## WHAT YOU NEED TO DO
Filter these entries down to lines holding "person".

Start of EXTRACTED INFORMATION

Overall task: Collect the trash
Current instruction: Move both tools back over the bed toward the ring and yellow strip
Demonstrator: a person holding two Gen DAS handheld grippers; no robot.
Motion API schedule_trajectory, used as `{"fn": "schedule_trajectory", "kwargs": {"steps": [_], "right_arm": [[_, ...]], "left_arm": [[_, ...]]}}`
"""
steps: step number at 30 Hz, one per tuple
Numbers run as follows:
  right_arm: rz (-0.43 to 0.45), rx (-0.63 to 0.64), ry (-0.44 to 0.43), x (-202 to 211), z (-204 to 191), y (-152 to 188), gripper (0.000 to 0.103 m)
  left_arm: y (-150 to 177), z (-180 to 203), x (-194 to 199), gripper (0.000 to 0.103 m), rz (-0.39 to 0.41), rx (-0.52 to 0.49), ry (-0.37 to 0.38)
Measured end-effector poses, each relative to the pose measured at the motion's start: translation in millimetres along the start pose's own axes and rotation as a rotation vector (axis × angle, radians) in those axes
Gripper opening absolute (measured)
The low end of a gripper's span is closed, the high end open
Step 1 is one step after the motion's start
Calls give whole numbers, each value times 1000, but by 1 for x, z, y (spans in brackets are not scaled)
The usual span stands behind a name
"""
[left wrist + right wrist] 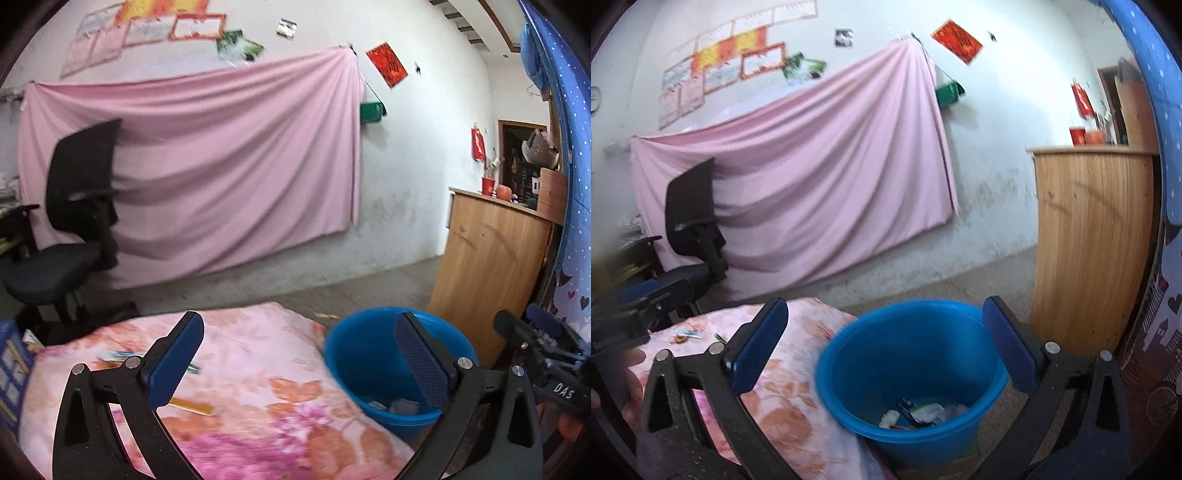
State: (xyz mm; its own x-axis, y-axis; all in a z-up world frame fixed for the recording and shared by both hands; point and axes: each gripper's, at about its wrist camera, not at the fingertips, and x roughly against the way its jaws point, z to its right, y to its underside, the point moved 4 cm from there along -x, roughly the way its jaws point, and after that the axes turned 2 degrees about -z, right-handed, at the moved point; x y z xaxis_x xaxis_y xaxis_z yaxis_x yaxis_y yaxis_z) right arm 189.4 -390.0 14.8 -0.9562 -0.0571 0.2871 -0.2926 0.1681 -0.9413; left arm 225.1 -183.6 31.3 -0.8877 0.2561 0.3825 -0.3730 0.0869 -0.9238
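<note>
Nearest, left claw [299, 354] spread wide, nothing between its blue pads, over the floral quilt [258, 406] on the bed. Right claw [886, 345] also released and empty, hanging above the blue bucket [849, 373]. The bucket stands just beside the bed edge; in the right wrist view it holds trash [923, 411], several crumpled wrappers at the bottom. On the quilt: a yellow strip [194, 406] near the left pad, a green-blue wrapper [118, 355] farther up, partly hidden behind the finger. In the right view a small wrapper [690, 334] lies on the far part of the quilt, and a hand [629, 384] shows at the left edge gripping the other tool. Beyond the bucket, a wooden cabinet [1093, 240] against the right side. Farther left, a black office chair [74, 229]. Behind, a pink sheet [221, 166] hung on the white wall, posters above. Frames slightly blurred.
</note>
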Motion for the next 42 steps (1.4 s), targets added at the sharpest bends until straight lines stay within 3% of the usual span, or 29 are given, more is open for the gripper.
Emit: {"fn": "schedule_trajectory", "kwargs": {"steps": [14,26,32,42], "right_arm": [[230,97,-133,34,-84,-17,103],[236,133,-267,26,-140,-14,103],[174,180,-299,9,-160,-3,103],[-114,143,-320,-50,-160,11,103]], "left_arm": [[4,-83,69,101,91,46,-121],[22,-145,121,101,211,58,-253],[46,-160,118,101,196,63,-302],[58,-193,86,101,56,182,-276]]}}
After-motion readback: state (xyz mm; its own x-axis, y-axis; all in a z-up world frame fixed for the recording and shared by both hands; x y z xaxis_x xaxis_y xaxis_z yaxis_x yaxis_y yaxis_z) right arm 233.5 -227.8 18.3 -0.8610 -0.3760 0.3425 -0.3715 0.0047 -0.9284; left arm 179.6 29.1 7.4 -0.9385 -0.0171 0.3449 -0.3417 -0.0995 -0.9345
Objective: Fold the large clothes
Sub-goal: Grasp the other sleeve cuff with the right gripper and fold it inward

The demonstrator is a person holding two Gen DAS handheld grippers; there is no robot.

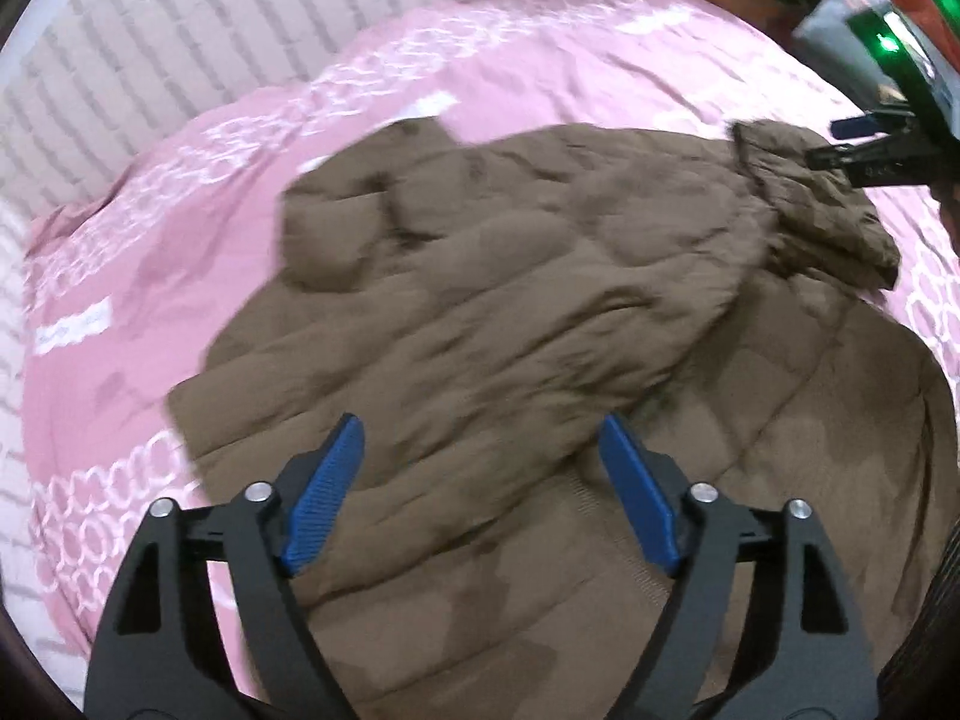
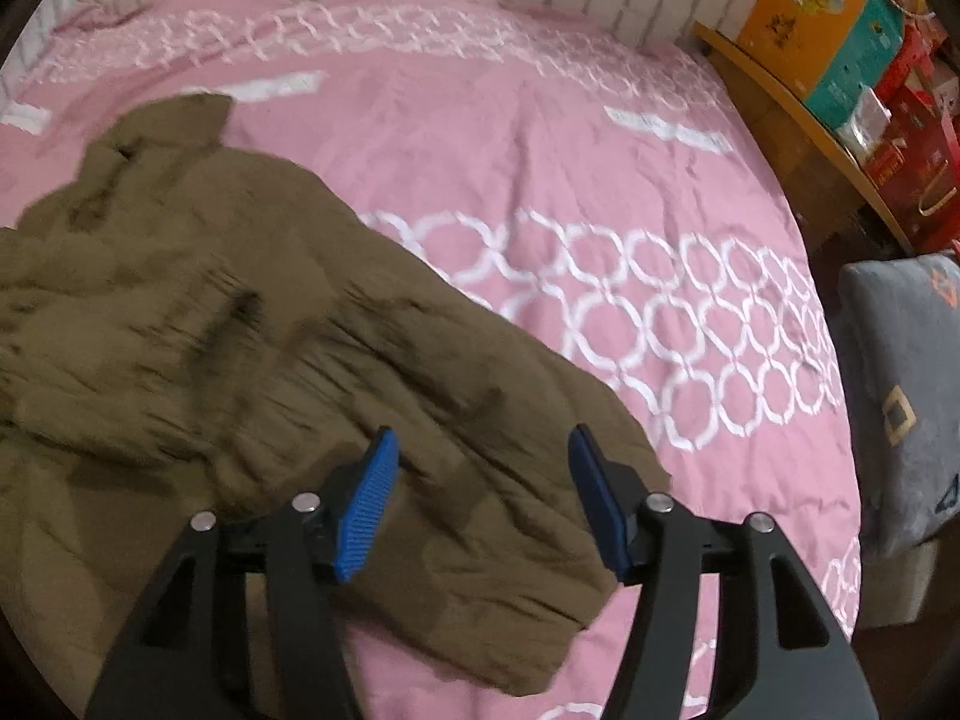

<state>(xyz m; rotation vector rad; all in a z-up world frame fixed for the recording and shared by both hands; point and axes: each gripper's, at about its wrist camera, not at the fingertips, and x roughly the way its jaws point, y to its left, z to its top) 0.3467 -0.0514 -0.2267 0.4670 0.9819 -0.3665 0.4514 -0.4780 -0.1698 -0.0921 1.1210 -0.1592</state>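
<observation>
Left gripper (image 1: 480,432) with fingers (image 1: 327,492) spread wide, nothing gripped, above the brown padded coat (image 1: 540,300) lying ahead of and beneath the tips on the pink bedspread (image 1: 510,60). Right gripper (image 2: 480,450) with fingers (image 2: 366,504) parted too, gripping nothing, poised over the coat's sleeve (image 2: 480,510); bare bedspread beyond the right finger.

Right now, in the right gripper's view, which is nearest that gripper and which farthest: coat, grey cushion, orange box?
1. Coat, right under the right gripper.
2. Grey cushion, off the bed's right edge.
3. Orange box, on the far shelf, top right.
</observation>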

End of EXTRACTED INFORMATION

## SOLUTION FOR THIS TASK
Demonstrator: a person holding two Gen DAS handheld grippers; no robot.
The demonstrator is a person holding two Gen DAS handheld grippers; there is no robot.

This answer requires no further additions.